■ Exercise
One exact copy of the listing is needed. It should contain no pictures.

===== Data =====

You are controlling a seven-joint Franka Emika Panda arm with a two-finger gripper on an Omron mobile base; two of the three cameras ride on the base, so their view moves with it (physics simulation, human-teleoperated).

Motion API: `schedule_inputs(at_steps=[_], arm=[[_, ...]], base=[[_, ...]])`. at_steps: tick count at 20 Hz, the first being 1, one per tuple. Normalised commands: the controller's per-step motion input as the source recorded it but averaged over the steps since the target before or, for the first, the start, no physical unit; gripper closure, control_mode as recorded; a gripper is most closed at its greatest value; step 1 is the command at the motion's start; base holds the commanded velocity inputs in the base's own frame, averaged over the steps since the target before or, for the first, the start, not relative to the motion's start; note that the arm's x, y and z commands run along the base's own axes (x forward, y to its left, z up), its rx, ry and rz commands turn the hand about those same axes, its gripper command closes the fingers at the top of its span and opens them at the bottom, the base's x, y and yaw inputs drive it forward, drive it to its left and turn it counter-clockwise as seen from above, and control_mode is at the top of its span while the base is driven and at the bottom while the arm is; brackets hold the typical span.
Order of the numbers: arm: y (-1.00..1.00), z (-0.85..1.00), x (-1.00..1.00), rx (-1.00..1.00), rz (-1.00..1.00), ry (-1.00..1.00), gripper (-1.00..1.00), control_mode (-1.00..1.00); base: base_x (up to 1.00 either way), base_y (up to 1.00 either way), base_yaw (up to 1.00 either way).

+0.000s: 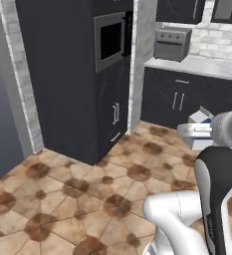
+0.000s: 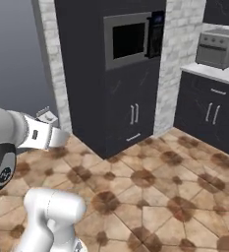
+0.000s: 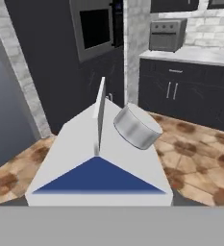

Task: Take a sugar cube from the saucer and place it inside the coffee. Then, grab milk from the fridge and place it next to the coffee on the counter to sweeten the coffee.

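The milk [image 3: 99, 163] is a white carton with a gabled top, a blue triangle on its near face and a grey round cap [image 3: 136, 127], and it sits close under the hand camera. It is carried in the air above the tiled floor. From the left base view the milk [image 1: 200, 118] pokes up beside the white hand, and my gripper [image 1: 196, 130] is shut on it. In the right base view the carton's top [image 2: 46, 116] shows just above my gripper [image 2: 54, 137]. The carton hides the fingertips.
A tall dark cabinet with a built-in microwave [image 1: 110, 42] stands ahead on the left, beside a light brick pillar [image 1: 140, 60]. Right of it, a white counter [image 1: 207, 67] over dark cabinets carries a grey toaster oven [image 1: 172, 44]. Brown tiled floor [image 1: 87, 184] lies open between.
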Motion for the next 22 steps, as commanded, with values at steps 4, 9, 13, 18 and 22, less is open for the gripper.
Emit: schedule_inputs(at_steps=[4,9,13,18,22], arm=[[0.0,0.0,0.0,0.0,0.0,0.0,1.0,1.0],[0.0,0.0,0.0,0.0,0.0,0.0,1.0,1.0],[0.0,0.0,0.0,0.0,0.0,0.0,1.0,1.0],[0.0,0.0,0.0,0.0,0.0,0.0,1.0,1.0],[0.0,0.0,0.0,0.0,0.0,0.0,1.0,1.0]], base=[[1.0,-0.61,-0.37],[1.0,-0.64,-0.4],[1.0,-0.69,-0.38],[1.0,-0.68,-0.38],[1.0,-0.67,-0.38]])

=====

■ Answer space
You are controlling a seven-joint Franka Emika Panda arm with a two-finger gripper on an Omron mobile base; two of the three cameras ride on the base, so their view moves with it (physics simulation, human-teleoperated).

Motion API: `schedule_inputs(at_steps=[_], arm=[[_, ...]], base=[[_, ...]])`. at_steps: tick count at 20 Hz, the first being 1, one per tuple. Normalised commands: the controller's per-step motion input as the source recorded it but averaged over the steps since the target before or, for the first, the start, no physical unit; gripper closure, control_mode as recorded; a gripper is most closed at its greatest value; step 1 is the command at the motion's start; base holds the commanded velocity inputs in the base's own frame, averaged over the steps since the target before or, for the first, the start, not relative to the motion's start; note that the arm's x, y and z commands run along the base's own axes (x forward, y to its left, z up), its rx, ry and rz commands turn the hand about those same axes, its gripper command closes the fingers at the top of its span and opens them at the bottom, the base's x, y and yaw inputs drive it forward, drive it to its left and turn it counter-clockwise as seen from above, and control_mode is at the top of its span while the base is driven and at the bottom while the arm is; brackets hold the typical span.
Order of the numbers: arm: y (-1.00..1.00), z (-0.85..1.00), x (-1.00..1.00), rx (-1.00..1.00), rz (-1.00..1.00), ry (-1.00..1.00), gripper (-1.00..1.00), control_mode (-1.00..1.00); base: base_x (up to 1.00 either way), base_y (up to 1.00 either way), base_yaw (up to 1.00 either way).

+0.000s: 
+0.000s: 
+0.000s: 

Task: Take a sugar cube from the saucer and place it inside the coffee. Then, grab milk from the fridge and place it next to the coffee on the counter to sweeten the coffee.

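The milk [image 3: 99, 163] is a white carton with a gabled top, a blue triangle on its near face and a grey round cap [image 3: 136, 127], and it sits close under the hand camera. It is carried in the air above the tiled floor. From the left base view the milk [image 1: 200, 118] pokes up beside the white hand, and my gripper [image 1: 196, 130] is shut on it. In the right base view the carton's top [image 2: 46, 116] shows just above my gripper [image 2: 54, 137]. The carton hides the fingertips.
A tall dark cabinet with a built-in microwave [image 1: 110, 42] stands ahead on the left, beside a light brick pillar [image 1: 140, 60]. Right of it, a white counter [image 1: 207, 67] over dark cabinets carries a grey toaster oven [image 1: 172, 44]. Brown tiled floor [image 1: 87, 184] lies open between.
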Motion for the next 22 steps, as commanded, with values at steps 4, 9, 13, 18 and 22, less is open for the gripper.
Emit: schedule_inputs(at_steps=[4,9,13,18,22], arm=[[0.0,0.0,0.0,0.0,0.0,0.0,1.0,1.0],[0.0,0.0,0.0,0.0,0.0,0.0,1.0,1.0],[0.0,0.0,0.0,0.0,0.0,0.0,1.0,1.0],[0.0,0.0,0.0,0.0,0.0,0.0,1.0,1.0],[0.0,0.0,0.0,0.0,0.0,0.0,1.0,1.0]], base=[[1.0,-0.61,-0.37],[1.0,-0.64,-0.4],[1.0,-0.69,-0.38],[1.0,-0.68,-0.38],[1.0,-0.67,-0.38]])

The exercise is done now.